▶ Activity
Among the entries that follow, the required portion opens with the line containing "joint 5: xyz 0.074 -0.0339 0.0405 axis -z" and closes with the line containing "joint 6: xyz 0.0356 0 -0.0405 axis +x". Give that portion again exactly, and nothing else.

▶ Given data
=== Section Start ===

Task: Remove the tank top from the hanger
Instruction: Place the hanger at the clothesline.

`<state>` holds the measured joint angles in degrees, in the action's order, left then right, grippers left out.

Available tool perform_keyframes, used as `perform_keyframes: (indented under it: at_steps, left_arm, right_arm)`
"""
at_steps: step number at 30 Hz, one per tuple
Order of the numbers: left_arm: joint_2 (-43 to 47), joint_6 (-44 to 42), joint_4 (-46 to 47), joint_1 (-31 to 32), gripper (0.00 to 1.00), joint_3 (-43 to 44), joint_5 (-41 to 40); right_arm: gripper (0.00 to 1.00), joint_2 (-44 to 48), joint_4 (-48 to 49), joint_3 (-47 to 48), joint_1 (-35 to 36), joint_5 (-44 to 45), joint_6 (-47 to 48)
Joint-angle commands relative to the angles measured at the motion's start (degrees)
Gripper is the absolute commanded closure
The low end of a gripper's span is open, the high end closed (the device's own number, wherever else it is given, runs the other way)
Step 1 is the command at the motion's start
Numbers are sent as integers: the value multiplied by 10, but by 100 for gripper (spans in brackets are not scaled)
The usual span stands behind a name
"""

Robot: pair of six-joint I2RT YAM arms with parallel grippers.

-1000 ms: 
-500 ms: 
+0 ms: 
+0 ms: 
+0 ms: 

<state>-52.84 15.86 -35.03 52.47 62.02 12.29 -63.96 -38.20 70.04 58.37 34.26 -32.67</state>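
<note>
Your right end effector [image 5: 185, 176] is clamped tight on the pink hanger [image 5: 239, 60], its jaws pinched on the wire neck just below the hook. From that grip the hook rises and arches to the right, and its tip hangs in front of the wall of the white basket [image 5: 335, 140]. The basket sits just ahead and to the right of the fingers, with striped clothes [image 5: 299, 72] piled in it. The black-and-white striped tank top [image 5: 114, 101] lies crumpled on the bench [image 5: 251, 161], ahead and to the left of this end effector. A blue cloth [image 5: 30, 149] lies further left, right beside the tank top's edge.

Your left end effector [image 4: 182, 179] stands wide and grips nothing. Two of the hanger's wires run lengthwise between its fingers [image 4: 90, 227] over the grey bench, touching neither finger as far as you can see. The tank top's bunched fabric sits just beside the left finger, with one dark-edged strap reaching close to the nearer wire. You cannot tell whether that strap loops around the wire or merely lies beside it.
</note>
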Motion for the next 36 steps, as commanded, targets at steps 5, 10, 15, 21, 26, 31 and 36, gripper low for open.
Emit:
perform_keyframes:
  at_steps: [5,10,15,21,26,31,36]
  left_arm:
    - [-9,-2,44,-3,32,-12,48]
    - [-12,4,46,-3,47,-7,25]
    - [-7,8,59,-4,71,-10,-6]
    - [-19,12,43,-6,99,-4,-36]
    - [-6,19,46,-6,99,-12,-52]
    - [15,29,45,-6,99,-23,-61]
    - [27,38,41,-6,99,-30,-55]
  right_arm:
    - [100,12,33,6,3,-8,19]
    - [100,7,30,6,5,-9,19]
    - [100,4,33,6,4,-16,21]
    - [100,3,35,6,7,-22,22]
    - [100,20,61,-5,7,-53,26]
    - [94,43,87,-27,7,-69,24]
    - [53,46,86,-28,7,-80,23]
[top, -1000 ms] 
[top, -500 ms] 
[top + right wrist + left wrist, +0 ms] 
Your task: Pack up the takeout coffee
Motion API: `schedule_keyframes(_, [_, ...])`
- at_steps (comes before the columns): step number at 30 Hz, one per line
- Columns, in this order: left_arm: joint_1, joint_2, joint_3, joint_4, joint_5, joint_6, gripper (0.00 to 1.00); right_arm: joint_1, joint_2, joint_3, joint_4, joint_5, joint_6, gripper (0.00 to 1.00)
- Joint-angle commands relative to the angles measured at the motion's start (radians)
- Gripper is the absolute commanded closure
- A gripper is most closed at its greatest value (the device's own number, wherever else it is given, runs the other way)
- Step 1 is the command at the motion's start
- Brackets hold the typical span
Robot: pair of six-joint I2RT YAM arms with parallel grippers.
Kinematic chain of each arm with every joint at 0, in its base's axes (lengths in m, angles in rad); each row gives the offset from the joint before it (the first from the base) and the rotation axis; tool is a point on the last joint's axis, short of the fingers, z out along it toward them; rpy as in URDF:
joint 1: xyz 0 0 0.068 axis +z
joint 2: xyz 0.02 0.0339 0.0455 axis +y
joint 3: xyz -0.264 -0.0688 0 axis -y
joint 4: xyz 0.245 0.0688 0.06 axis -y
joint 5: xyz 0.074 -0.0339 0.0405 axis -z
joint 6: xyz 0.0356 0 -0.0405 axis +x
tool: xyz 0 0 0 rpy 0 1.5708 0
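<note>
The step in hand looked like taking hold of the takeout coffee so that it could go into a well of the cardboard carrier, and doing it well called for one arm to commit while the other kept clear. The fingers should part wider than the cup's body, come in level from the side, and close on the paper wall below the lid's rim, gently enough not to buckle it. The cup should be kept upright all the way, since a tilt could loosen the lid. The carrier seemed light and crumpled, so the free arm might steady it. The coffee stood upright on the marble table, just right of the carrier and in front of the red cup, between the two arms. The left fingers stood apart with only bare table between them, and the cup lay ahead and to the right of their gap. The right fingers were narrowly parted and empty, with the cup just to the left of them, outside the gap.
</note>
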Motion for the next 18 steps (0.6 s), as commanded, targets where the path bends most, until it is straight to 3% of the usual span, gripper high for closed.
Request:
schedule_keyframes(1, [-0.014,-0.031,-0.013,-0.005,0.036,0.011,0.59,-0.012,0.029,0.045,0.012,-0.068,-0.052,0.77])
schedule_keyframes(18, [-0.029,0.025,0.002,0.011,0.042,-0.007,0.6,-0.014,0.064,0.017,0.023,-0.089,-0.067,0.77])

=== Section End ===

▶ Solution to this exercise
joint 5: xyz 0.074 -0.0339 0.0405 axis -z
joint 6: xyz 0.0356 0 -0.0405 axis +x

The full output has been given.